O adiamento dos Jogos Olímpicos e Paralímpicos de Tóquio (JOPT) de 2020 para 2021, devido à pandemia de coronavírus, trouxe inúmeros problemas econômicos e administrativos aos países envolvidos no evento. Nada se compara, no entanto, às perdas sofridas por atletas de alto rendimento, sobretudo no campo emocional. Os prejuízos foram de diversas ordens: além de terem a renda diminuída pela quebra de contratos de patrocínio, tiveram ansiedade, perderam condicionamento físico e  propriocepção – consciência corporal dos movimentos dentro da água por falta de treinos em piscinas.

O professor Marco Bettine, pesquisador associado do Instituto de Estudos Avançados (IEA) da USP, docente da Escola de Artes, Ciências e Humanidades (EACH) da USP e pós-doutor em Sociologia do Esporte pela Universidade do Porto (Portugal), entrevistou atletas olímpicos e paralímpicos da modalidade de esporte aquático a fim de conhecer suas expectativas e percepções nesse momento de pandemia. A pesquisa foi feita na cidade de São Paulo com 15 indivíduos e abrangeu também os treinadores. Ao todo, foram oito atletas de natação (cinco homens e três mulheres do olímpico e uma nadadora paralímpica); dois jogadores olímpicos de polo aquático; e quatro técnicos de natação.
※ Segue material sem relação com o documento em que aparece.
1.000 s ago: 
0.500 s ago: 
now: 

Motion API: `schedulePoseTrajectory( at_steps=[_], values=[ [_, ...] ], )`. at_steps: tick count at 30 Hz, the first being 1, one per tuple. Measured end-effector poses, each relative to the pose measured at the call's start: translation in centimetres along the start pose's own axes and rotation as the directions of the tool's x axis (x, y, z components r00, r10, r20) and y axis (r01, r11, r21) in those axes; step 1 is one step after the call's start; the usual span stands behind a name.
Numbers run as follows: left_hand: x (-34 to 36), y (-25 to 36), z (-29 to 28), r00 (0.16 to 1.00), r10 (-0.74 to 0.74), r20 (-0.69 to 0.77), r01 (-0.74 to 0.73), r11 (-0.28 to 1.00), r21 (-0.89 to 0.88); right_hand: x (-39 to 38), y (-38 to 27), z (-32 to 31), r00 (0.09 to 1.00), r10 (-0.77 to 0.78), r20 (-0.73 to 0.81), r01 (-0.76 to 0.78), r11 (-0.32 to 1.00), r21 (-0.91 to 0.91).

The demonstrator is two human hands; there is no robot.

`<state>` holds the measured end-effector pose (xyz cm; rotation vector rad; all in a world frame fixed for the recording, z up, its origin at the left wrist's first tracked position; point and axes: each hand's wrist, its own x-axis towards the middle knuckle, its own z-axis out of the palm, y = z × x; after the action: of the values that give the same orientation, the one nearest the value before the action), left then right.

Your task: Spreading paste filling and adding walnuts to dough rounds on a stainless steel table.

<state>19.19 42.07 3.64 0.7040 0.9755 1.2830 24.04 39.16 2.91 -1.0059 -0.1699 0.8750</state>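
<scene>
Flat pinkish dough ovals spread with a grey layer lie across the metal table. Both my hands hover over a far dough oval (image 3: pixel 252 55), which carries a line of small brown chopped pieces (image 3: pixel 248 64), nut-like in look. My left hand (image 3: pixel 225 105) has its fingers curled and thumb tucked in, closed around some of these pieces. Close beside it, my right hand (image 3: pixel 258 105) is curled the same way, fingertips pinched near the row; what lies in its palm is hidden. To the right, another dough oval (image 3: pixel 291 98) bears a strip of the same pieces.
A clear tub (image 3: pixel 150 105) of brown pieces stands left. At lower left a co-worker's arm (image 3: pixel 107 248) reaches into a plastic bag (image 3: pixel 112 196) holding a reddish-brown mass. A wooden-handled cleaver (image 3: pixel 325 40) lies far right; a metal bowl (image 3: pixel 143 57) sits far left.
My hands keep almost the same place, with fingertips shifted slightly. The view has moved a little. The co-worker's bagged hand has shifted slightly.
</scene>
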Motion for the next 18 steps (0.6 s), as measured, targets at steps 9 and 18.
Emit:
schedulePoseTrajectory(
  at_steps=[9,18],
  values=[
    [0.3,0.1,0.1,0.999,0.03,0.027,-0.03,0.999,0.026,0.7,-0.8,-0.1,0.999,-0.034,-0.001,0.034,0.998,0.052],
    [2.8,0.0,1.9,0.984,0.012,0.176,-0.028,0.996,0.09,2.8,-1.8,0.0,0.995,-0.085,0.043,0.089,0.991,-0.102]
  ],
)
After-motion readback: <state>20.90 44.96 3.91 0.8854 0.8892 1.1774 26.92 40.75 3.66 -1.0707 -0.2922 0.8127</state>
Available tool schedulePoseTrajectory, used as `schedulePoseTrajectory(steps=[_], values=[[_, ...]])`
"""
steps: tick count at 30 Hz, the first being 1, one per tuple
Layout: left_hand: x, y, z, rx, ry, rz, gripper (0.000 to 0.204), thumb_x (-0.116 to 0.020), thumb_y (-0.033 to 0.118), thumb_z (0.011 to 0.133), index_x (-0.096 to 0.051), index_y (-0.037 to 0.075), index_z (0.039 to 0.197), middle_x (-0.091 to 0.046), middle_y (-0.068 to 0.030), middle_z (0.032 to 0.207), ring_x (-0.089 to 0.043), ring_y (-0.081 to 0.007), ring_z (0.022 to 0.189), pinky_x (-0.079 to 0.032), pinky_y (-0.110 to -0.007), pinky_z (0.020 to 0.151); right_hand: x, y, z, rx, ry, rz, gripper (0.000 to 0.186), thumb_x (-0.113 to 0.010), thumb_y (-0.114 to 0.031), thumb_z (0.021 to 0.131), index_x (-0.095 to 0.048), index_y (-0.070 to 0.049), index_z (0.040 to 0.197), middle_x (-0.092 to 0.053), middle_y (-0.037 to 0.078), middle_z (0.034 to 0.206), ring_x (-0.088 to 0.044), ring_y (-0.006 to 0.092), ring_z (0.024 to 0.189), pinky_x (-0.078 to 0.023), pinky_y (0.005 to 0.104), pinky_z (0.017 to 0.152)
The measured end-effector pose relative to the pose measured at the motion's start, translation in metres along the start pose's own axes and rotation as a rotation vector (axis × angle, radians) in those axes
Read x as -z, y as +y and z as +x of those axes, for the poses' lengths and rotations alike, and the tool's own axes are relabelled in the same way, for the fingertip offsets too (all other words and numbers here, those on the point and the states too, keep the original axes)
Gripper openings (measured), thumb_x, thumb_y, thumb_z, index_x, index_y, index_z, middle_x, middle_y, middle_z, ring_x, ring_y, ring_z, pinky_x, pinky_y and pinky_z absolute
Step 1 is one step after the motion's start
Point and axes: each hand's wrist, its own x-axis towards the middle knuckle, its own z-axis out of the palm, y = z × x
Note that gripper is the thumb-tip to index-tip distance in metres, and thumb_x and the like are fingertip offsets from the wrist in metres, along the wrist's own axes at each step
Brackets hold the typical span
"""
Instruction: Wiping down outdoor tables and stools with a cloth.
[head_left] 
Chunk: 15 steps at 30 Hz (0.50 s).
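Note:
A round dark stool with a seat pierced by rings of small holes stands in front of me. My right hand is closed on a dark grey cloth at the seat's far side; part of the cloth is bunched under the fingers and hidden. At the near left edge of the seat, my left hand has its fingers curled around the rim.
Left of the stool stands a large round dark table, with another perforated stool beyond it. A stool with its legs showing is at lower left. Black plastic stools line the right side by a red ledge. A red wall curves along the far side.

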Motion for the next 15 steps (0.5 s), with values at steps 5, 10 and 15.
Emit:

Marco Bettine, pesquisador Associado do Instituto de Estudos Avançados (IEA) e professor da Escola de Artes, Ciências e Humanidades (EACH) da USP – Imagem: Marco Bettine/Arquivo pessoal

Embora todos os entrevistados concordassem com o adiamento dos jogos de 2020 para 2021, a fim de resguardar a segurança dos atletas, dos técnicos e de todos que participariam direta ou indiretamente das competições, todos, de alguma forma, admitiram ter sofrido impacto da postergação da competição, relata Bettine ao Jornal da USP.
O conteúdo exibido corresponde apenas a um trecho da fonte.